» **Description of the task**: Give back the full set of entries exactly, keeping each line intact.

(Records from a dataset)
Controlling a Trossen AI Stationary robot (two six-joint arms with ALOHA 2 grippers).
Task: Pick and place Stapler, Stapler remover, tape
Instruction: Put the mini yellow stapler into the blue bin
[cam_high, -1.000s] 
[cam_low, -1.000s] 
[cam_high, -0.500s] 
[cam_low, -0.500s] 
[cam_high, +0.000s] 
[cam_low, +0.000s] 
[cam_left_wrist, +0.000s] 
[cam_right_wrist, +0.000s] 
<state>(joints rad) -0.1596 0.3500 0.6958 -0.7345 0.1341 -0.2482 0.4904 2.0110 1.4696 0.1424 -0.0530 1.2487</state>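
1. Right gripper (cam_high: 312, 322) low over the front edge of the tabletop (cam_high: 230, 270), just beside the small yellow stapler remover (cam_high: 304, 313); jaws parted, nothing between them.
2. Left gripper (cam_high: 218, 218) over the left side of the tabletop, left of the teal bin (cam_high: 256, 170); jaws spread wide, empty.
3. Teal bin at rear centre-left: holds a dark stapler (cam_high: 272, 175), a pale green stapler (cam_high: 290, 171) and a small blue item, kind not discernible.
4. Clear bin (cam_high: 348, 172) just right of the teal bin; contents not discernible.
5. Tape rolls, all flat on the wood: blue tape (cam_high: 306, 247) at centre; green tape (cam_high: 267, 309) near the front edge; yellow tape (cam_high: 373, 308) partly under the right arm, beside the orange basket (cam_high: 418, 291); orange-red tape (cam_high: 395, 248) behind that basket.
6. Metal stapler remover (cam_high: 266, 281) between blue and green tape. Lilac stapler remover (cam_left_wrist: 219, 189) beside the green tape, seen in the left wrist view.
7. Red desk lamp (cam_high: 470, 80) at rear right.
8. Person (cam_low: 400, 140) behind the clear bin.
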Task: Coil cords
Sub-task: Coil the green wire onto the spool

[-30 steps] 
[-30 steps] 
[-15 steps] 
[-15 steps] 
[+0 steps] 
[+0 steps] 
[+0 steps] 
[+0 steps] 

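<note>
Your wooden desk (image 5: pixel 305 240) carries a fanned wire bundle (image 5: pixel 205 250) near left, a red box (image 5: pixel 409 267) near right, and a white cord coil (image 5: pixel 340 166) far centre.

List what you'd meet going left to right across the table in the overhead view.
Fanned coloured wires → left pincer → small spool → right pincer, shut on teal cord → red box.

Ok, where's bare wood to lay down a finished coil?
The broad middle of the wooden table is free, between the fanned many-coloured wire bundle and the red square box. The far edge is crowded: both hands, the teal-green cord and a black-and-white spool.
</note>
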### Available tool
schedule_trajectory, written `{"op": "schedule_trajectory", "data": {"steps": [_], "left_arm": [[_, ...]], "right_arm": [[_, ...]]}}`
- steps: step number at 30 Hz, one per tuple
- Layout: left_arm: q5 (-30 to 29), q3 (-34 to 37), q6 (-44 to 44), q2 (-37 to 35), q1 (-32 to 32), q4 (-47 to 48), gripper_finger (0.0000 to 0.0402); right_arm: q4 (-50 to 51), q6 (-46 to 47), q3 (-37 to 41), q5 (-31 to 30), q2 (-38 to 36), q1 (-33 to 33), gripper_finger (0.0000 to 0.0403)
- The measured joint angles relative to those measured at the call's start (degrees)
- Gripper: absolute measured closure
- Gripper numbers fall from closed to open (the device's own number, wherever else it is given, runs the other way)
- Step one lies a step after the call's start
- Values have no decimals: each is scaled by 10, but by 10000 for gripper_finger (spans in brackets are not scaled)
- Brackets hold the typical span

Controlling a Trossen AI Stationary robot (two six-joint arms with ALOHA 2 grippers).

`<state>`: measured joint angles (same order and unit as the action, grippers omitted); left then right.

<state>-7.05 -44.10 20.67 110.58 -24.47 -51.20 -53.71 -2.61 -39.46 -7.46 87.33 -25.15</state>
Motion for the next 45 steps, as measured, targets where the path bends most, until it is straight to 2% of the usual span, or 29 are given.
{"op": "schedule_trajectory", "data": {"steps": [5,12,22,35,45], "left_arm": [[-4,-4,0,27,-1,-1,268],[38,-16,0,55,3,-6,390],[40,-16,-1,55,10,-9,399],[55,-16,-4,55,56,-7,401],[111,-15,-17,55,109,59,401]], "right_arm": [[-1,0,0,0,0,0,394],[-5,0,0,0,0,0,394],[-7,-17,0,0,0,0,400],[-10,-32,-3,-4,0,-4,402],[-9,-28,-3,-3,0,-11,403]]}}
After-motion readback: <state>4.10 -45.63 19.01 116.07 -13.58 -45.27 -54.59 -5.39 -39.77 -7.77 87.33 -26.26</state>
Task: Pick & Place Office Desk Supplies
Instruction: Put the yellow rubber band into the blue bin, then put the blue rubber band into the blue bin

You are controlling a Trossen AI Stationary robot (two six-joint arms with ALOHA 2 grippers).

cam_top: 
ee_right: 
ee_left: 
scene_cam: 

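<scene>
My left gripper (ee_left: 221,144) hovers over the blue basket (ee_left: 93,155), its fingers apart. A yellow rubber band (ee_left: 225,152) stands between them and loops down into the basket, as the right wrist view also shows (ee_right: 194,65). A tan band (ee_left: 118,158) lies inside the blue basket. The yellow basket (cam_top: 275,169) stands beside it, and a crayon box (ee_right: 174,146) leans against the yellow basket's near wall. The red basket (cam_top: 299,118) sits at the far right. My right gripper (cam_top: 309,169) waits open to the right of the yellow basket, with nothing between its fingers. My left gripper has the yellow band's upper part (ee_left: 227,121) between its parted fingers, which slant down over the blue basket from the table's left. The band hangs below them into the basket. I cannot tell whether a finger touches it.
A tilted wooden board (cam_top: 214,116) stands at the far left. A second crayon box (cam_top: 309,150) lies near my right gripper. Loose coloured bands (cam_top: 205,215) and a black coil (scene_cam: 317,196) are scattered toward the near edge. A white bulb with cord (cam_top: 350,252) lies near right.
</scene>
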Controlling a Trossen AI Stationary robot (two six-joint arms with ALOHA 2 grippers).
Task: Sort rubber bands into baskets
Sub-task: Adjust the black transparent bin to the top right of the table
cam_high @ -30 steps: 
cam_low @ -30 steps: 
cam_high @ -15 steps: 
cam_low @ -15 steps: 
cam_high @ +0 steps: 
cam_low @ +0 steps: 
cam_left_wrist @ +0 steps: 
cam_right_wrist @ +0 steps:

» **Task solution**:
Controlling a Trossen AI Stationary robot (two six-joint arms with ALOHA 2 grippers).
Task: Pick and place Stapler, Stapler remover, tape
Instruction: Put the mini yellow stapler into the blue bin
[cam_high, -1.000s] 
[cam_low, -1.000s] 
[cam_high, -0.500s] 
[cam_low, -0.500s] 
[cam_high, +0.000s] 
[cam_low, +0.000s] 
[cam_left_wrist, +0.000s] 
[cam_right_wrist, +0.000s] 
<state>(joints rad) -0.1596 0.3500 0.6958 -0.7345 0.1341 -0.2482 0.4904 2.0110 1.4696 0.1424 -0.0530 1.2487</state>
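1. Right gripper (cam_high: 312, 322) low over the front edge of the tabletop (cam_high: 230, 270), just beside the small yellow stapler remover (cam_high: 304, 313); jaws parted, nothing between them.
2. Left gripper (cam_high: 218, 218) over the left side of the tabletop, left of the teal bin (cam_high: 256, 170); jaws spread wide, empty.
3. Teal bin at rear centre-left: holds a dark stapler (cam_high: 272, 175), a pale green stapler (cam_high: 290, 171) and a small blue item, kind not discernible.
4. Clear bin (cam_high: 348, 172) just right of the teal bin; contents not discernible.
5. Tape rolls, all flat on the wood: blue tape (cam_high: 306, 247) at centre; green tape (cam_high: 267, 309) near the front edge; yellow tape (cam_high: 373, 308) partly under the right arm, beside the orange basket (cam_high: 418, 291); orange-red tape (cam_high: 395, 248) behind that basket.
6. Metal stapler remover (cam_high: 266, 281) between blue and green tape. Lilac stapler remover (cam_left_wrist: 219, 189) beside the green tape, seen in the left wrist view.
7. Red desk lamp (cam_high: 470, 80) at rear right.
8. Person (cam_low: 400, 140) behind the clear bin.
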Task: Coil cords
Sub-task: Coil the green wire onto the spool

[-30 steps] 
[-30 steps] 
[-15 steps] 
[-15 steps] 
[+0 steps] 
[+0 steps] 
[+0 steps] 
[+0 steps] 

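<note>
Your wooden desk (image 5: pixel 305 240) carries a fanned wire bundle (image 5: pixel 205 250) near left, a red box (image 5: pixel 409 267) near right, and a white cord coil (image 5: pixel 340 166) far centre.

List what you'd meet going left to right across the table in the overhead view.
Fanned coloured wires → left pincer → small spool → right pincer, shut on teal cord → red box.

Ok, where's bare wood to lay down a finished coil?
The broad middle of the wooden table is free, between the fanned many-coloured wire bundle and the red square box. The far edge is crowded: both hands, the teal-green cord and a black-and-white spool.
</note>
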### Available tool
schedule_trajectory, written `{"op": "schedule_trajectory", "data": {"steps": [_], "left_arm": [[_, ...]], "right_arm": [[_, ...]]}}`
- steps: step number at 30 Hz, one per tuple
- Layout: left_arm: q5 (-30 to 29), q3 (-34 to 37), q6 (-44 to 44), q2 (-37 to 35), q1 (-32 to 32), q4 (-47 to 48), gripper_finger (0.0000 to 0.0402); right_arm: q4 (-50 to 51), q6 (-46 to 47), q3 (-37 to 41), q5 (-31 to 30), q2 (-38 to 36), q1 (-33 to 33), gripper_finger (0.0000 to 0.0403)
- The measured joint angles relative to those measured at the call's start (degrees)
- Gripper: absolute measured closure
- Gripper numbers fall from closed to open (the device's own number, wherever else it is given, runs the other way)
- Step one lies a step after the call's start
- Values have no decimals: each is scaled by 10, but by 10000 for gripper_finger (spans in brackets are not scaled)
- Brackets hold the typical span

Controlling a Trossen AI Stationary robot (two six-joint arms with ALOHA 2 grippers).

`<state>`: measured joint angles (same order and unit as the action, grippers omitted); left then right.

<state>-7.05 -44.10 20.67 110.58 -24.47 -51.20 -53.71 -2.61 -39.46 -7.46 87.33 -25.15</state>
Motion for the next 45 steps, as measured, targets where the path bends most, until it is straight to 2% of the usual span, or 29 are given.
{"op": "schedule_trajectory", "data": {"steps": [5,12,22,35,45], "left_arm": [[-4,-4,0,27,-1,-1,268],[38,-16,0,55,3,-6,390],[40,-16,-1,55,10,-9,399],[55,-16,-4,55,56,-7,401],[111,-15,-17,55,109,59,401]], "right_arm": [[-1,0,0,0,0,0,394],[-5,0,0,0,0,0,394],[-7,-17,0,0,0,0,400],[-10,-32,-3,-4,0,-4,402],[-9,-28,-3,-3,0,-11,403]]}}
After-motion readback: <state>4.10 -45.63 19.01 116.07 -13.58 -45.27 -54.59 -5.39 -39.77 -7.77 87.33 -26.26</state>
Task: Pick & Place Office Desk Supplies
Instruction: Put the yellow rubber band into the blue bin, then put the blue rubber band into the blue bin

You are controlling a Trossen AI Stationary robot (two six-joint arms with ALOHA 2 grippers).

cam_top: 
ee_right: 
ee_left: 
scene_cam: 

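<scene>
My left gripper (ee_left: 221,144) hovers over the blue basket (ee_left: 93,155), its fingers apart. A yellow rubber band (ee_left: 225,152) stands between them and loops down into the basket, as the right wrist view also shows (ee_right: 194,65). A tan band (ee_left: 118,158) lies inside the blue basket. The yellow basket (cam_top: 275,169) stands beside it, and a crayon box (ee_right: 174,146) leans against the yellow basket's near wall. The red basket (cam_top: 299,118) sits at the far right. My right gripper (cam_top: 309,169) waits open to the right of the yellow basket, with nothing between its fingers. My left gripper has the yellow band's upper part (ee_left: 227,121) between its parted fingers, which slant down over the blue basket from the table's left. The band hangs below them into the basket. I cannot tell whether a finger touches it.
A tilted wooden board (cam_top: 214,116) stands at the far left. A second crayon box (cam_top: 309,150) lies near my right gripper. Loose coloured bands (cam_top: 205,215) and a black coil (scene_cam: 317,196) are scattered toward the near edge. A white bulb with cord (cam_top: 350,252) lies near right.
</scene>
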Controlling a Trossen AI Stationary robot (two six-joint arms with ALOHA 2 grippers).
Task: Sort rubber bands into baskets
Sub-task: Adjust the black transparent bin to the top right of the table
cam_high @ -30 steps: 
cam_low @ -30 steps: 
cam_high @ -15 steps: 
cam_low @ -15 steps: 
cam_high @ +0 steps: 
cam_low @ +0 steps: 
cam_left_wrist @ +0 steps: 
cam_right_wrist @ +0 steps:

This completes the output.